Cripps went on to argue that as Saudi Arabia boosts its economy, it will need the support of international firms.
He used the example of a green hydrogen plant being built in the Kingdom as “a combination of multinational corporations”, adding: “It's wrong to describe it as deglobalization, it is building national infrastructure but that means everyone should be able to participate as nobody can build everything domestically.”
Cripps also noted that the Kingdom is currently looking at best practices from across the world and this is making things happen at a faster pace thanks to a clear plan that can easily be broken down.
“So, there is the taxonomy and then financial services companies creating products which customers can use easily, a regulatory framework that incentivizes or penalizes depending on which way you want to look at it or both, and then lastly for customers to understand the risks,” the CEO said.
Organized by Saudi Arabia’s Financial Sector Development Program partners, which are the Ministry of Finance, the Capital Market Authority, and the Saudi Central Bank, the Financial Sector Conference is taking place at the King Abdulaziz International Conference Center in Riyadh.
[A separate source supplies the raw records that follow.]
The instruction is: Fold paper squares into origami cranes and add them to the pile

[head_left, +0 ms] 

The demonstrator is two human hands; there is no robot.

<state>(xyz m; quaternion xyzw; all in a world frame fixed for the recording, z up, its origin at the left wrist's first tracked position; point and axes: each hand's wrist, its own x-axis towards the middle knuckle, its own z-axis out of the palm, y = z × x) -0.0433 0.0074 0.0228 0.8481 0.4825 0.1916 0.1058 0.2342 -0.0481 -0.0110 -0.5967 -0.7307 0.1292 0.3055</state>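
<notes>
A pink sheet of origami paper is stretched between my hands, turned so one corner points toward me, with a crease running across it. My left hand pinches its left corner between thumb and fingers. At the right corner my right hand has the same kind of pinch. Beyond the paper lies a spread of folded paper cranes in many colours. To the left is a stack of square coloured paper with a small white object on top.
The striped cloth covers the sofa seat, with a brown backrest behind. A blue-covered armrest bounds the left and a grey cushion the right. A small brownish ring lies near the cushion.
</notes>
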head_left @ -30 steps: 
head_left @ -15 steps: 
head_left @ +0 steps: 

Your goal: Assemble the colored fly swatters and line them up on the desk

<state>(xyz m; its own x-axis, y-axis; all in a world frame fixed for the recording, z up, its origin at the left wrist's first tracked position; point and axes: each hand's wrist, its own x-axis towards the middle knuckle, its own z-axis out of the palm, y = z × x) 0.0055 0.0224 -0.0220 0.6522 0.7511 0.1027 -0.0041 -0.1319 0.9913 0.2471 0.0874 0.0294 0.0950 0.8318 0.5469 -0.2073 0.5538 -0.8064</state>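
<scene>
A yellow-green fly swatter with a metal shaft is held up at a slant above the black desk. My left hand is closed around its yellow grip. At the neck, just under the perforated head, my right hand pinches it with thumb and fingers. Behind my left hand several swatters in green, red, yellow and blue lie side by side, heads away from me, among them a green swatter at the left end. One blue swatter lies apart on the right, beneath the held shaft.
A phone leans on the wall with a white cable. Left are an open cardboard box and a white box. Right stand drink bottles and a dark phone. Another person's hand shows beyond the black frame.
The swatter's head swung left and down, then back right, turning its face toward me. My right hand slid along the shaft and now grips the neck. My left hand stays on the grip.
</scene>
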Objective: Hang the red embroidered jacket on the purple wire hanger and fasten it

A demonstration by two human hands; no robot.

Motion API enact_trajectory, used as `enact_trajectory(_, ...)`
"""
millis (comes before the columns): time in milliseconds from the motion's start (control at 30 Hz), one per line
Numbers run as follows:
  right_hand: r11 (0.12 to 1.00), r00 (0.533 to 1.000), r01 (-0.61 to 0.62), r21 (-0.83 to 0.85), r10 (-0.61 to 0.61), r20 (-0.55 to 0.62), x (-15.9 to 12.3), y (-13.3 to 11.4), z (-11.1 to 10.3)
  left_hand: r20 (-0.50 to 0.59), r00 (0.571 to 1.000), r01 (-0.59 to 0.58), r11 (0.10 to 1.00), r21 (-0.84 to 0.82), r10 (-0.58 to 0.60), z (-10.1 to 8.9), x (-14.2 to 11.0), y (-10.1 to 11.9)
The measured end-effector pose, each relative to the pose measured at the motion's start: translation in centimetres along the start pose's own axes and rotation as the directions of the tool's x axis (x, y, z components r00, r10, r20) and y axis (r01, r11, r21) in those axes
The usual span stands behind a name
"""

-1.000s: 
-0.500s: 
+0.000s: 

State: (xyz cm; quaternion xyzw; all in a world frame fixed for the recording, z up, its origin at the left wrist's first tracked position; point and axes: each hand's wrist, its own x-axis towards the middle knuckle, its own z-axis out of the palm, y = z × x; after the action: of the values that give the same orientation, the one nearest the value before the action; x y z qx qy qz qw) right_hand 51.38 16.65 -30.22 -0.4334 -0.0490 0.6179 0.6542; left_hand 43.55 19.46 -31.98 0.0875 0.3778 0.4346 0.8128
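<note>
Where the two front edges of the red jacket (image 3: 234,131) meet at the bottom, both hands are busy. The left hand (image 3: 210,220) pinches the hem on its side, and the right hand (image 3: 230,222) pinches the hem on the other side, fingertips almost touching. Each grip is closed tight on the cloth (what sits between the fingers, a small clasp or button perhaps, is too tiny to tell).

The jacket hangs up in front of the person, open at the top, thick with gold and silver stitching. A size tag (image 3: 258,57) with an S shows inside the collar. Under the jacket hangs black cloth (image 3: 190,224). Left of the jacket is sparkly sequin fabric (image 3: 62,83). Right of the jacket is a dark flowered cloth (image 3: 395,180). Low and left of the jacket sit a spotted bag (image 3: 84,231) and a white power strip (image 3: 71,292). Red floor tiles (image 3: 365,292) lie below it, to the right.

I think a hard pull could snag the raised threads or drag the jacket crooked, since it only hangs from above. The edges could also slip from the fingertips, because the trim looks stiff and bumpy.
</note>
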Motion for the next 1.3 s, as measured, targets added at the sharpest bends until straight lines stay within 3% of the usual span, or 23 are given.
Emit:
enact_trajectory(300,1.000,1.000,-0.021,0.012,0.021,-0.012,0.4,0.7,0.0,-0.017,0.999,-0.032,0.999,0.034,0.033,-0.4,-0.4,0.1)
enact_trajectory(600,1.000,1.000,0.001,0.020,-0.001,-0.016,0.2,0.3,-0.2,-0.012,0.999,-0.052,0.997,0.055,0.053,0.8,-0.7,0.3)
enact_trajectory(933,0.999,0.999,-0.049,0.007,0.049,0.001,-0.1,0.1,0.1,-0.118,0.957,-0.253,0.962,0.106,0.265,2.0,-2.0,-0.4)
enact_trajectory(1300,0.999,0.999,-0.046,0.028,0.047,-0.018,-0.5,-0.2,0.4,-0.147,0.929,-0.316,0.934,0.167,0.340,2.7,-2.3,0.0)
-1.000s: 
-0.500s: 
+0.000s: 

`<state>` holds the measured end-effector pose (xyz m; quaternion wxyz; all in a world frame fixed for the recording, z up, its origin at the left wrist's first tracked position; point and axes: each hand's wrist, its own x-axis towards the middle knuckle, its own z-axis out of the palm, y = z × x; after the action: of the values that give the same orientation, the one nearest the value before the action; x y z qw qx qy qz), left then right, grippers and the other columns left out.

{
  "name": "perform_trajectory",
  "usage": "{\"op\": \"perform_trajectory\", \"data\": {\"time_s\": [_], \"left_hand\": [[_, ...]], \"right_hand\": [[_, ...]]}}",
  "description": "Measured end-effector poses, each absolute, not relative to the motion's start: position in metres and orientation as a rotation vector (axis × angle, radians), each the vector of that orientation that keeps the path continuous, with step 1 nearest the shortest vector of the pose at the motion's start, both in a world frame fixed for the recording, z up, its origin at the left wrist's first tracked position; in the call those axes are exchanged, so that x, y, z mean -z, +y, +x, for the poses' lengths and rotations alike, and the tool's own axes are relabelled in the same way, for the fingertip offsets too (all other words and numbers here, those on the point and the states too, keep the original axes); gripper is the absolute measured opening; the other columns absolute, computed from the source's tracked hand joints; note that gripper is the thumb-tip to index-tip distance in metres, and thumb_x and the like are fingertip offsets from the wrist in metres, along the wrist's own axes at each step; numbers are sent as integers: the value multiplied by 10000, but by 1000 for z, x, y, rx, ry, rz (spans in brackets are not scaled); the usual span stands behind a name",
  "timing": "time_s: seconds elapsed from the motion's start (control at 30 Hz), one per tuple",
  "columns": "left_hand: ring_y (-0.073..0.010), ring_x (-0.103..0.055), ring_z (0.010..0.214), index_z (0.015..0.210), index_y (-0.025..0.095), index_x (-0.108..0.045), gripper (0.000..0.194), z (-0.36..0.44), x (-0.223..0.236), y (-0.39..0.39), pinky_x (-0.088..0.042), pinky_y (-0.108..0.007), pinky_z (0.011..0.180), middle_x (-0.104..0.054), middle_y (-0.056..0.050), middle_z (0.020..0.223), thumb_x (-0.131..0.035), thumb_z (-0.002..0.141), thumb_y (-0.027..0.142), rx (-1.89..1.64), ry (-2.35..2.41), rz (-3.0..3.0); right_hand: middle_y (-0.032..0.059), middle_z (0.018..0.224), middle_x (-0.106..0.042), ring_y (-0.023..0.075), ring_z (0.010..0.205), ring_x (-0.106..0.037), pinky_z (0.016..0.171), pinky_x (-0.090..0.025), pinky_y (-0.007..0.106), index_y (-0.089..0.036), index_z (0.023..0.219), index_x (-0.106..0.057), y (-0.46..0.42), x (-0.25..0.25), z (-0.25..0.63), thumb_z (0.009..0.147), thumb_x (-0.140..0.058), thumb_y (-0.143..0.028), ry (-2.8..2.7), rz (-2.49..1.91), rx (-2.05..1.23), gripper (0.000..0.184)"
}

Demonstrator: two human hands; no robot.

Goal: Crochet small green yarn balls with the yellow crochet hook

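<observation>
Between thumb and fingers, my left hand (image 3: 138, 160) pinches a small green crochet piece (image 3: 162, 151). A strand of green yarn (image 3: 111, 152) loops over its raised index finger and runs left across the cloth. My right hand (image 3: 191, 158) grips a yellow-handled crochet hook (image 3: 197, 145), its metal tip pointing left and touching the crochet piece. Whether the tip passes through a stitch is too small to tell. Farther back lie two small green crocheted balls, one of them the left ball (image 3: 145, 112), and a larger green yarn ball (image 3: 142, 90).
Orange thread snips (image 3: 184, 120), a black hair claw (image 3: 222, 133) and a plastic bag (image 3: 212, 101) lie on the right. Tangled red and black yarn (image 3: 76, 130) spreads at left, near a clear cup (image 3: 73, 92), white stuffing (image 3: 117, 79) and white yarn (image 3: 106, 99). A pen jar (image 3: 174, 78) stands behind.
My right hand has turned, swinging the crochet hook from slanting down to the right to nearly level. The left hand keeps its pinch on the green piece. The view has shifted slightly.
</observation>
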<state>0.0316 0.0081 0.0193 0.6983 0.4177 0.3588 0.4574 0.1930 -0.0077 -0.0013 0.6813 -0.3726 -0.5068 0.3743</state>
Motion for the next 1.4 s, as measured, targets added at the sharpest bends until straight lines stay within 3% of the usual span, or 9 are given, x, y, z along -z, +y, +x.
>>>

Speaking on the event’s opening day, the Kingdom’s Minister of Finance Mohammed Al-Jadaan said Saudi Arabia has already achieved remarkable results as it seeks to establish a sustainable future away from its dependency on oil.
He said the Kingdom has already become one of the fastest-growing financial markets in the world, with assets of the Saudi banking sector increasing by 37 percent since 2019, reaching SR3.6 trillion ($960 billion) by the end of 2022.